Monteil souligne la rupture du pacte social, illustrée par les multiples mouvements de grève : transporteurs, médecins, enseignants, personnel universitaire et sanitaire. "Le pacte social est rompu. Et quand le pacte social est rompu, le Premier ministre, chef du gouvernement doit avoir une attitude responsable. On ne peut pas faire des déclarations qui font peur aux populations", a-t-il déclaré lors de l'émission.

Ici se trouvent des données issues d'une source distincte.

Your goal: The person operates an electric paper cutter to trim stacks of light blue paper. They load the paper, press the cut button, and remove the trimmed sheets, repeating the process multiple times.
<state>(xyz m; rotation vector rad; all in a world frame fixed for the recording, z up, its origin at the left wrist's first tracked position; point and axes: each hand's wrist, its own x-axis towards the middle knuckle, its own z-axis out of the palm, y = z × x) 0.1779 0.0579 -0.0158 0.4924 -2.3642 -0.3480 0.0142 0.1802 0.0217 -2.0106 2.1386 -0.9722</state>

L'expert pointe également une contradiction majeure : "Pourquoi on veut que les gens se serrent la ceinture alors que l'État ne diminue pas son train de vie ? Le train de vie de l'État n'a pas diminué", a-t-il affirmé, rappelant que "l'État est une continuité" et qu'on "ne peut pas signer des accords et refuser de les appliquer".

Concernant la controverse CAF sur le match Sénégal-Maroc, Monteil a été catégorique : "Le ridicule ne tue pas à la CAF", estimant que "dans le jeu, le Sénégal a prouvé du début à la fin de la compétition qu'il méritait cette coupe d'Afrique".